2. In conclusione, il ricorso deve essere rigettato. Il ricorrente soccombente deve essere condannato alla rifusione delle spese sostenute dall’amministrazione resistente, da liquidarsi in Euro 2.100,00, oltre spese prenotate a debito.

Va dato atto della sussistenza dei presupposti processuali per il versamento, da parte del ricorrente, ai sensi del D.P.R. 30 maggio 2002, n. 115, art. 13, comma 1-quater, nel testo introdotto dalla L. 24 dicembre 2012, n. 228, art. 1, comma 17, di un ulteriore importo a titolo di contributo unificato, in misura pari a quello, ove dovuto, per il ricorso, a norma dello stesso art. 13, comma 1-bis.

PQM

La Corte rigetta il ricorso e condanna il ricorrente al rimborso delle spese di controparte, che liquida in Euro 2.100,00, oltre spese prenotate a debito.

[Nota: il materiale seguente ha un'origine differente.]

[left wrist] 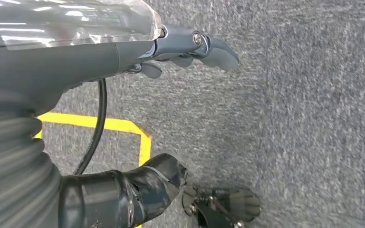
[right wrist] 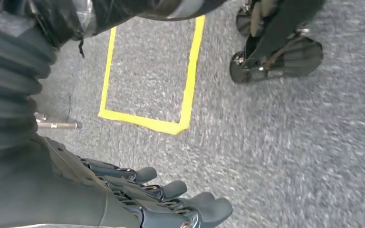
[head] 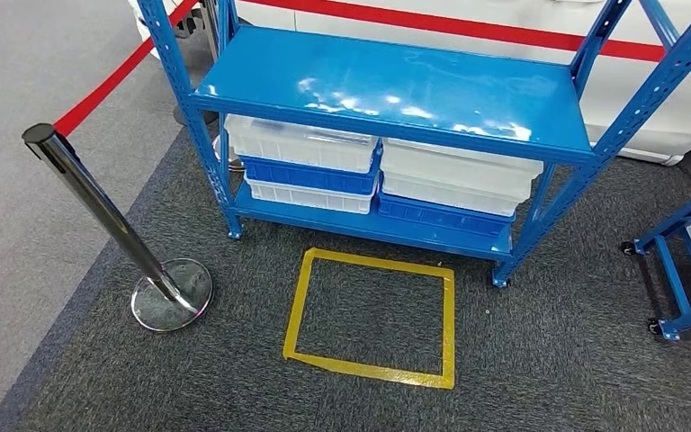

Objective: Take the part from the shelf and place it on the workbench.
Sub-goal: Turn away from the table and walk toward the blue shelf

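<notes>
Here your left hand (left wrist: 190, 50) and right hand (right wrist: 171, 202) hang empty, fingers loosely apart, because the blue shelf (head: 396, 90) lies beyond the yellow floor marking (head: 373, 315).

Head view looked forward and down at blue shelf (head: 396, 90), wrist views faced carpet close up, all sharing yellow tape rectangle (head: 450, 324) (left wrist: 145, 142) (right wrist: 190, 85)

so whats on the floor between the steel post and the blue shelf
In the head view, bare grey carpet lies between the steel post's base and the blue shelf's near leg; the yellow tape rectangle sits farther right, before the shelf.
</notes>
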Available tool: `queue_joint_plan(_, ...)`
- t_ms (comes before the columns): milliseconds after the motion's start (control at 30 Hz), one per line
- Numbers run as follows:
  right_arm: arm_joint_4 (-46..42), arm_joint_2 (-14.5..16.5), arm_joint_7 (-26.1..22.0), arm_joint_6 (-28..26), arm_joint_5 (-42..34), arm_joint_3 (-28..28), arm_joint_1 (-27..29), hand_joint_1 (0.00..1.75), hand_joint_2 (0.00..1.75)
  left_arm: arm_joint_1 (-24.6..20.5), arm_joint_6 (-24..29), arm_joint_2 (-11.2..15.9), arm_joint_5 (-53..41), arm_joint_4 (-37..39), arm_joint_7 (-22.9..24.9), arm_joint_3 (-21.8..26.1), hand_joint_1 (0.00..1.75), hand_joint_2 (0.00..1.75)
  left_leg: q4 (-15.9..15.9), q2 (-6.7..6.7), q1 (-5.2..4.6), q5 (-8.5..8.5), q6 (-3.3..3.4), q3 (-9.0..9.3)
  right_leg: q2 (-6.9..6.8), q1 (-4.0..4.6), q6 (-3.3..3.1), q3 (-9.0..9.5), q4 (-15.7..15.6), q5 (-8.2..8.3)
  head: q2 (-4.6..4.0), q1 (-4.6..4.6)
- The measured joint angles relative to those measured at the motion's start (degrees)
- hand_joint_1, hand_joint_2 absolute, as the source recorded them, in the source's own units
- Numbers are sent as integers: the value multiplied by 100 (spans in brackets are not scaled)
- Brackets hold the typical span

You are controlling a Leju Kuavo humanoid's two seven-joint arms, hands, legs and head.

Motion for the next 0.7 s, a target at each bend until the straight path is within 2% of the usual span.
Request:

Ai sensi del D.P.R. 30 maggio 2002, n. 115, art. 13, comma 1-quater, nel testo introdotto dalla L. 24 dicembre 2012, n. 228, art. 1, comma 17, dà atto della sussistenza dei presupposti processuali per il versamento, da parte del ricorrente, dell’ulteriore importo a titolo di contributo unificato, pari a quello, ove dovuto, per il ricorso, a norma dello stesso art. 13, comma 1-bis.

Così deciso in Roma, il 25 novembre 2020.